Climate change is real, and it's here. Around the world, rising sea levels are causing chaos in low-lying areas, spurring relocation and urban planning efforts that, if poorly forecasted, could waste much of a country's wealth. Current efforts to spread sea level data to the masses are lacking in the fact that they view data from a global standpoint rather than a local standpoint. That is, these large sea level visualizations only take into account global averages, rather than local averages and small local deviations (sea surface height anomalies) from the global average. We, therefore, birthed this project in an effort to bring local sea level rise data to the public.
What it does
Our website has a simple UI interface that prompts the user for an address. The address can be a city name, a complete address, geographic coordinates, etc., we aimed to make it robust this way. The website returns a scatterplot graph (with regression line) of the sea level rise at the closest reference point to that location. We also included a few statistics: the years when that location, given its current elevation above sea level, would be at low, medium, and high risk of coastal flooding. We included a final statistic predicting when that location would first become completely submerged underwater.
How we built it
The first part of our project was data collection. We found two datasets from this site. One describing globally averaged sea level changes since 1992, and one containing ~1000 subsets each describing sea surface height anomalies at each of around 600,000 points around the globe. We also found how to, in python, return both the geographical coordinates and elevation of a given address. We cleaned up the sea level data, recording at time intervals of 6 months. We then created a simple React+Flask application to connect front-end and back-end components together, creating a form tag that would query our back-end server for sea level data. Finally, in our Flask backend, we made a script that would render a matplotlib scatterplot of sea level change data from the past 25 or so years. It would also find the regression line fitting the data, predicting when the inputted location would become at-risk for coastal flooding.
Challenges we ran into
Our biggest challenge was predicting when an inputted location would become at-risk for flooding. At first, we tried to use a Recurrent Neural Network (RNN). We trained it and had it connect to our backend. However, we found that it required too much computational power to train properly and thus did not end up as accurate as we wanted. The datasets, in general, were really difficult to work with. For example, the globally averaged sea level dataset was somewhat incompatible with the sea surface height anomaly dataset. We had to set a base sea level height as a reference point as well as convert frequently between numpy arrays, lists, and tensors. It all proved to be a major hassle, perhaps even more so than connecting the Flask back-end to the React front-end.

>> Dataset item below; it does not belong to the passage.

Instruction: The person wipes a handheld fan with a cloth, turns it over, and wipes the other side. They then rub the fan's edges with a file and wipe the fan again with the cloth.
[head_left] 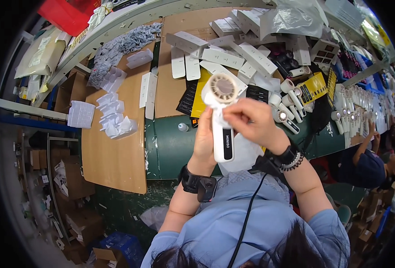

Accomplishments that we're proud of
We are very proud of successfully integrating all the components of our website: the datasets, the React front-end, the Flask back-end, the elevation query data, the user input, and the RNN (even if it did not end up as we had hoped). It was our first time using ALL of these components, save for Flask.
What we learned
We learned a lot about website development with this project -- it really is a miraculous feeling to have it finally function in the end.
What's next for SeaWatch
Properly training an RNN to predict sea level rise more accurately, preferably with a good GPU!